Evaluation of PM2.5 Oxidative Potential (OP) as a Proxy for Aerosol Toxicity
Advisor: Professor Vishal Verma
Abstract
Fine ambient particulate matter (PM2.5) is one of the leading causes of mortality worldwide. Although mass is currently used to assess the health risks of PM2.5, its effectiveness in capturing PM2.5 toxicity is debatable, raising the need for alternate health metrics. One such metric is oxidative potential (OP), which is the ability of PM2.5 to cause an imbalance between reactive oxygen species (ROS) and the antioxidant systems in our body. Studies in the past two decades have provided crucial insights into various aspects of OP although there are still many unanswered questions. There is also a need to demonstrate the advantages of OP over PM2.5 mass as a health metric and provide a systematic evaluation of the biological relevance of OP. This dissertation addresses some of these issues.
First, to provide a better comparison between cellular and acellular OP, we developed a first-of-its-kind semi-automated instrument for cellular oxidative potential evaluation (SCOPE) of water-soluble extracts of ambient PM using rat alveolar macrophage cells. The instrument is equipped to operate continuously for 24 h with minimal manual intervention and has a high analytical precision. The results obtained from the instrument were in good agreement with manual measurements. We further demonstrated the ability of this instrument to analyze a large number of both ambient and laboratory samples and developed a dataset on the intrinsic cellular OP of compounds commonly known to be present in ambient PM2.5 such as metals, quinones, PAHs, and inorganic salts.
Second, we evaluated the relationship between PM2.5 mass and OP on a large spatial extent using 385 PM2.5 samples collected from 14 different sites across 4 different continents and using 5 different endpoints (3 acellular and 2 cellular) to assess the toxicity of water-soluble PM2.5 extracts. Our results show that the relationships between cytotoxicity, OP, and PM2.5 mass were non-proportional with substantial heterogeneity in the slope of OP (or cytotoxicity) vs. PM2.5 mass, attributable to the differences in intrinsic toxicity resulting from the heterogeneous chemical composition of the PM2.5. These results emphasize the need to develop localized CR functions incorporating other measures of PM2.5 properties (e.g., intrinsic OP) to better predict the PM2.5 attributed health burdens. We also demonstrated how integrating OP measurements into global PM monitoring networks such as SPARTAN, could provide better insights into PM toxicity. We measured two acellular OP endpoints using 95 PM2.5 samples collected as a part of the SPARTAN campaign from 9 different sites on 3 different continents. Analysis of the spatiotemporal variations in OP and the non-linear relationship between PM2.5 mass and OP further demonstrate the importance of intrinsic OP in determining the relationship between PM2.5 mass and health effects.

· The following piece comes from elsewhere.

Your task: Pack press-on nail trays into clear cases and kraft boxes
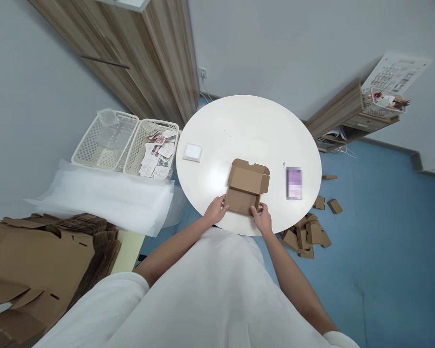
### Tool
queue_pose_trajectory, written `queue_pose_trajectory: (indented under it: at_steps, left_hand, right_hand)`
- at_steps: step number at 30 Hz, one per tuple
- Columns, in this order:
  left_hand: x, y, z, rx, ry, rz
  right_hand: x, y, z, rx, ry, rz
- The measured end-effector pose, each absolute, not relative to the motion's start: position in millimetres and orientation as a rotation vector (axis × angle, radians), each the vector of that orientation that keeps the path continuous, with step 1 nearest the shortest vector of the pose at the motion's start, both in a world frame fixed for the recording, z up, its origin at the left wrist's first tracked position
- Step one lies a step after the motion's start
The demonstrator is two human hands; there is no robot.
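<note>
An open brown cardboard box (243, 199) lies near the front edge of the round white table (253, 116). Its lid, with side flaps folded out, stretches away from me toward the back. At the box's left side, my left hand (216, 210) grips the wall between thumb and fingers. My right hand (262, 219) pinches the front right corner, thumb inside and fingers outside. The inside of the box that shows is bare cardboard.
A small white square item (192, 152) and a blurred purple item (294, 183) lie on the table. Left are white baskets (130, 166), white foam sheets (119, 198) and stacked flat cardboard (39, 261). Folded boxes (304, 234) are heaped on the floor at right, below a wooden cabinet (339, 108).
</note>
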State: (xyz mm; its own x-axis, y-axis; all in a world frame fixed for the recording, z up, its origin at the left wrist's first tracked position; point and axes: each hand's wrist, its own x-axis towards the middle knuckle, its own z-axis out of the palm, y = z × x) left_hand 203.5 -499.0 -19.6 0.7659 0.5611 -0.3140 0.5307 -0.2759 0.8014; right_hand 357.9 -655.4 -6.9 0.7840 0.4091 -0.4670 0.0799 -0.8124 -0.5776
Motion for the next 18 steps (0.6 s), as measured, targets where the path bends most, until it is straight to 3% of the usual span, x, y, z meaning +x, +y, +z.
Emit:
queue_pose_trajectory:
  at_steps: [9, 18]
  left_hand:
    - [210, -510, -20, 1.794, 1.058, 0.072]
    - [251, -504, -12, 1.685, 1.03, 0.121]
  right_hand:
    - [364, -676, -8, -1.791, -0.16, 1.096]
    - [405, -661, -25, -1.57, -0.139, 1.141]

Finally, we explored the biological relevance of current acellular OP assays. We first assessed the statistical correlation between different OP endpoints (OPDTT, OPGSH, OPOH, OPAA, and cellular ROS in A549 cells) and cytotoxicity in A549 cells for a large number of samples collected from different regions of the world. We next attempted to explain the observed statistical relationships between OP and cytotoxicity using a mechanistic investigation of the role of antioxidants in cytotoxicity and ROS consumption. Overall, our results validate the relevance of PM2.5-induced oxidative stress in cytotoxicity and indicate that our current approach of using single antioxidant depletion measurements and total ROS measurements as a proxy for aerosol toxicity may need a rethinking.